In this post, Mariel Deluna, shares how the book (En)Countering Native-speakerism: Global Perspectives (2015) has helped her deconstruct the harmful assumptions behind “native-speakerism” and has inspired her journey towards an anti-racist approach to language education. Mariel is a second year PhD student at Moray House School Education and Sport. This post is part of Teaching Matters Leaning & Teaching Enhancement Theme: Books that inspire our teaching.
I first encountered (En)Countering Native-speakerism: Global Perspectives in 2018, freshly matriculated into a postgraduate taught program in Japan. I had just come out of a job teaching English in the Japanese countryside, very proud of being a “native English speaker”. I was so excited about all the ways my “native speaker perspective” would be valuable in effectively integrating Asian-American culture and American diversity into my English classrooms in Japan.
Three and a half years later, I have since realized that that my pride in being a “native speaker” was quite misplaced, and that harmful native-speakerist ideologies had been deeply ingrained in this pride. Although my research focus is no longer primarily on native-speakerism, my journey towards an anti-racist approach to language education started with this concept.
In the foreword to this book, Prof. Kumaravadivelu defines native-speakerism as a system of oppression delineating a superior “native speaker” against an inferior “non-native speaker” of English. This delineation parallels colonial hierarchies, marginalizes “non-native” English speakers, and devalues their language practices in favor of White and Western norms.
(En)Countering Native-speakerism is an anthology about native-speakerism in different contexts around the world. Part I outlines native-speakerist ideologies in ELT, Part II narrows the focus of native-speakerism to teachers, Part III goes into native-speakerism and identity, and Part IV talks about native-speakerism in academia and higher education. Consistent throughout many of the book’s chapters are the ways that both “native speakers” and “non-native speakers” are pigeon-holed into stereotypical caricatures with a native-speakerist lens.
Each of these book chapters is packed with memorable points of reflection. In Dr. Aboshiha’s chapter, I remember nearly screaming in horror at the audacity of British teachers saying that “non-native speakers” are not trained to engage in critical thought.

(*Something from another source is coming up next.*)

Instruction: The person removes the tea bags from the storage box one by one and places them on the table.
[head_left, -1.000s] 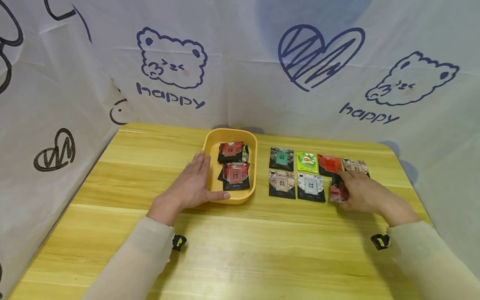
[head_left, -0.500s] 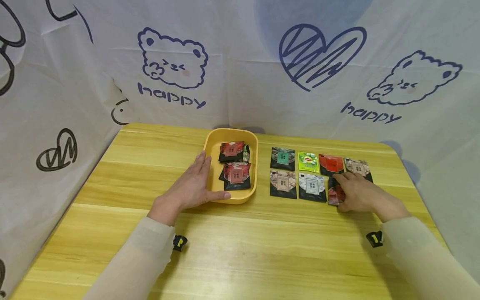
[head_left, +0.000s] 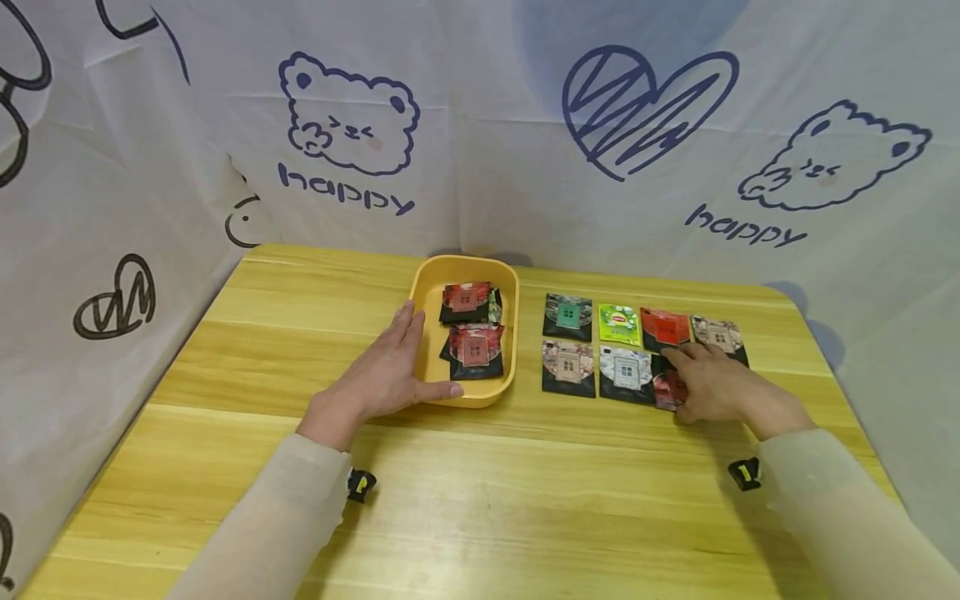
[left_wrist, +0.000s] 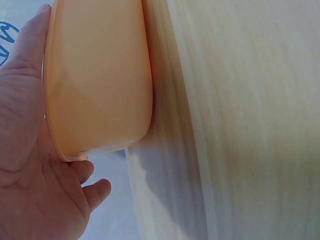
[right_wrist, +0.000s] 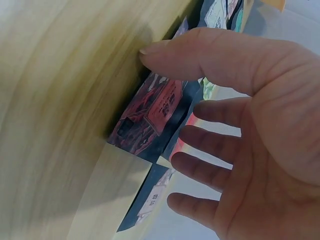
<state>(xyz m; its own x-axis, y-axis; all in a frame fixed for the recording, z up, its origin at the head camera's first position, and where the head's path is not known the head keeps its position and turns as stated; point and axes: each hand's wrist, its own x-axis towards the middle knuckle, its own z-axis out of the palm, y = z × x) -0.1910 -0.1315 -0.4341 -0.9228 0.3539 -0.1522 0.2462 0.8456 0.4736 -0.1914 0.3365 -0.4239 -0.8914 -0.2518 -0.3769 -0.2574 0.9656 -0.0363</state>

Similar claims are later echoed by teachers in Kuwait rationalizing that students cheat on tests because they are unable to think for themselves—contrary to what students who cheat actually said in Dr. Kamal’s research. Especially stand-out in this anthology is the chapter by Dr. Odeniyi, in which the parallels between native-speakerism and colonial-racial hierarchies had been made explicitly clear in her detailed analysis of interactions in an undergraduate social science class in London.

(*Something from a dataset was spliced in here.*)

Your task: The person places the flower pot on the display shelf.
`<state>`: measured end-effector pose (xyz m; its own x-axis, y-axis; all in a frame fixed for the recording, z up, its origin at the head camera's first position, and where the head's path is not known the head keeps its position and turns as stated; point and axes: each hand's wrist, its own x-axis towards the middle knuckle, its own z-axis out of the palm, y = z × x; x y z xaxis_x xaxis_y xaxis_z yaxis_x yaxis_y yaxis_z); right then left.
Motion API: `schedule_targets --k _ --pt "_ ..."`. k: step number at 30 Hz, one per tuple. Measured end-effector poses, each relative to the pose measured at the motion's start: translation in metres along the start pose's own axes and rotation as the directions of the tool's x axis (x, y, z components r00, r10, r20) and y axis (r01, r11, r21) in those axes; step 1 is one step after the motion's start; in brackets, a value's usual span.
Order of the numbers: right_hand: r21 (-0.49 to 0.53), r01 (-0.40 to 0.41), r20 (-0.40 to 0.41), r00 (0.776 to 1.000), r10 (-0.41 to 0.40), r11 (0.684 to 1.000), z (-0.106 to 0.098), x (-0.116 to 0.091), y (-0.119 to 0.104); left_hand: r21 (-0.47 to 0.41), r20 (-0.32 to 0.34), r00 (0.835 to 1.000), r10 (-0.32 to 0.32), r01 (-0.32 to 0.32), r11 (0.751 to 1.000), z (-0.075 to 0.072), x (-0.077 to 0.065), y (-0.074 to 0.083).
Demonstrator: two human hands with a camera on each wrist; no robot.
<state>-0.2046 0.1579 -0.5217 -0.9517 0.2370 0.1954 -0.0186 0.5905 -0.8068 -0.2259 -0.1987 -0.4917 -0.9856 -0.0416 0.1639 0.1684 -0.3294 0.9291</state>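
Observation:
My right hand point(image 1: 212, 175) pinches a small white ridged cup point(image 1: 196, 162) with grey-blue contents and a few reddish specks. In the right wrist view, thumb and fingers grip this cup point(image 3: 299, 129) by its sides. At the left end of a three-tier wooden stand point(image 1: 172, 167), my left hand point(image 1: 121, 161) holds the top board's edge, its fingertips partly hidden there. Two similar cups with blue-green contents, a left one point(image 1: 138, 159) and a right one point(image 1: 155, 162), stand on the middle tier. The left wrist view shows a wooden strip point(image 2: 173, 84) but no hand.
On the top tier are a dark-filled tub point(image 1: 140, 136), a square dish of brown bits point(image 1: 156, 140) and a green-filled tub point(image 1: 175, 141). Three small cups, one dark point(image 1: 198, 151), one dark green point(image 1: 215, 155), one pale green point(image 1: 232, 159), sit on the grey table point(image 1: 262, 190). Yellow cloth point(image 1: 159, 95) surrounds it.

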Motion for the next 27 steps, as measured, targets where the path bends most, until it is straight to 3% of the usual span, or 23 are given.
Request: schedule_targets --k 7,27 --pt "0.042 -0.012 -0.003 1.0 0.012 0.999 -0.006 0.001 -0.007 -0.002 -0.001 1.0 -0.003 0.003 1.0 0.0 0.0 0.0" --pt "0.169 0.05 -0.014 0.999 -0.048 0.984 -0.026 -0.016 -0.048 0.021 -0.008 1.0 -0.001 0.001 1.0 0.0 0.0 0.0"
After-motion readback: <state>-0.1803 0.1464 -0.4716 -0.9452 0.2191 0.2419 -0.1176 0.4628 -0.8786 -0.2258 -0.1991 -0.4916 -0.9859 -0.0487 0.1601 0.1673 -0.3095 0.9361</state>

(As an aside, a lot of the themes discussed here and in the book are quite similar to an episode of Decolonising the Curriculum – Sharing Ideas: The Podcast Series, in which Dr. Lauren Hall-Lew and Prof. Rowena Arshad talk about raciolinguistics. I think raciolinguistic ideologies and native-speakerist ideologies are heavily intertwined, because they both rely on the ideal of a “superior” standardized variety of English as the norm.)
Although there are some claims in (En)Countering Native-speakerism that I now disagree with, the value of this anthology is that it is both academic and personal. Many of the authors are “teachers of English writing about themselves and their ELT colleagues and students, or about people in close proximity to them” (p. 2). These exemplary stories of native-speakerism are easy to understand because the consequences of native-speakerism are made material. Difficult as it might be to witness or to examine for ourselves, the conversations outlined in each of the studies are ones that happen regularly in ELT classrooms and in intercultural spaces like our university.

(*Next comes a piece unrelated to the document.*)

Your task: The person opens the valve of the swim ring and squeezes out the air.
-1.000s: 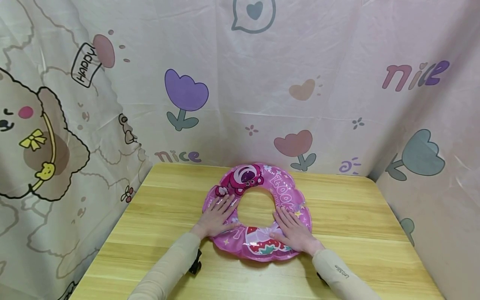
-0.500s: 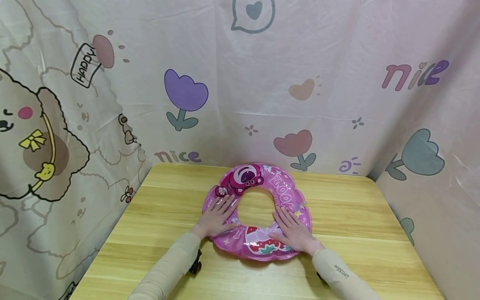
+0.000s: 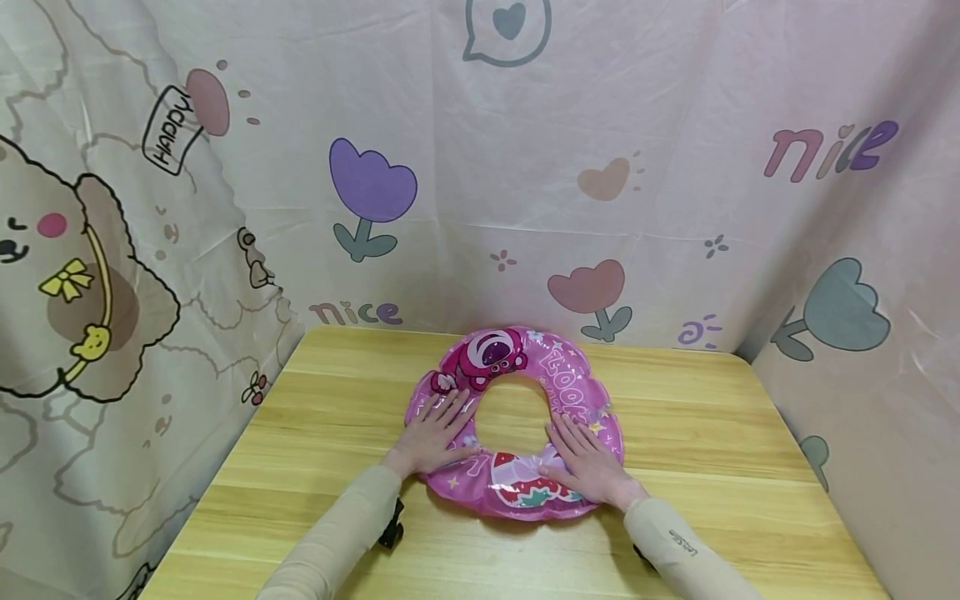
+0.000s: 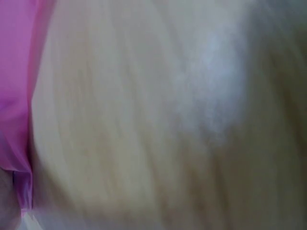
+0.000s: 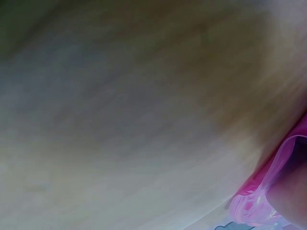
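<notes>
A pink inflatable swim ring (image 3: 465, 492) lies flat on the wooden table, printed with a bear at its far side and strawberries at its near side. My left hand (image 3: 433, 435) rests on the ring's left part, fingers straight and spread. On its right part lies my right hand (image 3: 588, 462), also with extended fingers. Both palms face down on the plastic. In the left wrist view, a strip of the swim ring (image 4: 17, 62) shows at the left edge. The right wrist view catches the ring's pink edge (image 5: 259, 191) at lower right, beside part of the hand (image 5: 290, 196).
The wooden table (image 3: 720, 517) extends around the ring on all sides. A printed cloth (image 3: 480, 167) hangs behind the table and along both sides. Black wrist devices (image 3: 392, 527) show under the forearms.
Both hands stay in place on the swim ring. The ring's near edge looks very slightly lower or shifted; otherwise nothing visibly differs.
</notes>
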Available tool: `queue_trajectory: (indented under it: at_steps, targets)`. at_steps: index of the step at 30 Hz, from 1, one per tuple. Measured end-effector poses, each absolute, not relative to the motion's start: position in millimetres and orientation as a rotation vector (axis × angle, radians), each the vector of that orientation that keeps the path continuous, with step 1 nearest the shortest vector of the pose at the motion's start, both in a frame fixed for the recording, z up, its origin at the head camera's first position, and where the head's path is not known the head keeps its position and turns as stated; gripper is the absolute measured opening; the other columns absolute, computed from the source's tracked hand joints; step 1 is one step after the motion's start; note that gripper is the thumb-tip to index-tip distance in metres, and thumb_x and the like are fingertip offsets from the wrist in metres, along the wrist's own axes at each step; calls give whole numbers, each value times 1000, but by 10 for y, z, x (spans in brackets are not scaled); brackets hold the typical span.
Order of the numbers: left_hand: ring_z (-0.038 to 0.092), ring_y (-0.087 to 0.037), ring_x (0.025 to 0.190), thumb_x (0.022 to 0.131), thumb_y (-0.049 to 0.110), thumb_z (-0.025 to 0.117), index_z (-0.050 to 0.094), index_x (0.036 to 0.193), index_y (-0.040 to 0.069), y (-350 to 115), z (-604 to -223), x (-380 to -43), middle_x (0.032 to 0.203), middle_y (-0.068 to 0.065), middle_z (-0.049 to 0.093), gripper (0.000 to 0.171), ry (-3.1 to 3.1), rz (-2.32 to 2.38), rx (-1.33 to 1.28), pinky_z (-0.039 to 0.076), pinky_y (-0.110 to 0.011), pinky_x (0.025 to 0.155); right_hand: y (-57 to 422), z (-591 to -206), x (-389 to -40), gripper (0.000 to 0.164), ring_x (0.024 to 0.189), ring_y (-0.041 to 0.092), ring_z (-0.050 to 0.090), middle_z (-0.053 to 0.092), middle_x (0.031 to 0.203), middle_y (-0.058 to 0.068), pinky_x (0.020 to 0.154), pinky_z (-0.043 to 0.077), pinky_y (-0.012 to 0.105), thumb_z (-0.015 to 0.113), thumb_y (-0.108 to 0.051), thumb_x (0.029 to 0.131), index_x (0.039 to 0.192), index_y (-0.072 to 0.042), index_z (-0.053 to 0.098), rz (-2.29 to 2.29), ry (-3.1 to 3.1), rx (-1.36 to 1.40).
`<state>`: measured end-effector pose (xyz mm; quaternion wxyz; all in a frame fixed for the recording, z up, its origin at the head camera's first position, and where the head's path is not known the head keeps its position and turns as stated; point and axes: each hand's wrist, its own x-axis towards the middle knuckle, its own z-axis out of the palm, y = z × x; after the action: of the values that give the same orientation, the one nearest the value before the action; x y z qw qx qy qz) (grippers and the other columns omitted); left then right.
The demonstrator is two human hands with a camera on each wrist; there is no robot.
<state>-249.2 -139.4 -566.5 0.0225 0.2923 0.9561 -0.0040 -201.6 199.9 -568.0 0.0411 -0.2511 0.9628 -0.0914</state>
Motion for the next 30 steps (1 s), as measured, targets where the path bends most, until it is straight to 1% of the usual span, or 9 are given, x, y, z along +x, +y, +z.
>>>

This focus on the interpersonal is not to discount talking about oppressions as a system, but my day-to-day life is where these material effects are most visible (audible). For me, every day interactions can be so much harder to navigate than the long game of collective organization—especially when it comes to learning and teaching—because these decisions (that might be formative for students) are made in a split second. How do we manage in real time to critically engage with normative language practice—especially ones that stem from colonial logic or have a racist oeuvre? How do we as “native speaking” English teachers reframe our practice to respect our students’ bilingualism? How do we navigate language education in a way that acknowledges the real material advantages gained from learning standardized varieties of English while also being critical of those standardized varieties? (En)Countering Native-speakerism: Global Perspectives has some answers, but it has most helped me to be mindful of my language and to practice problematizing the everyday expressions of native-speakerist ideologies.
- Holliday, A., Aboshiha, P., & Swan, A. (Eds.). (2015). (En)Countering Native-speakerism : Global perspectives. Palgrave Macmillan UK.
Mariel Deluna is a second year PhD student at Moray House School Education and Sport. Her PhD research is on raciolinguistic ideologies and the intersection of “race”, ethnicity, and language from the perspectives of Scotland’s secondary school Modern Language teachers. Outside of this, she also holds positions as student representative in the MHSES EDI Race Equality Subgroup, committee member for the Language and Education Society at the University of Edinburgh, and audio editor/guest host for the Bilingualism Matters podcast Much Language, Such Talk.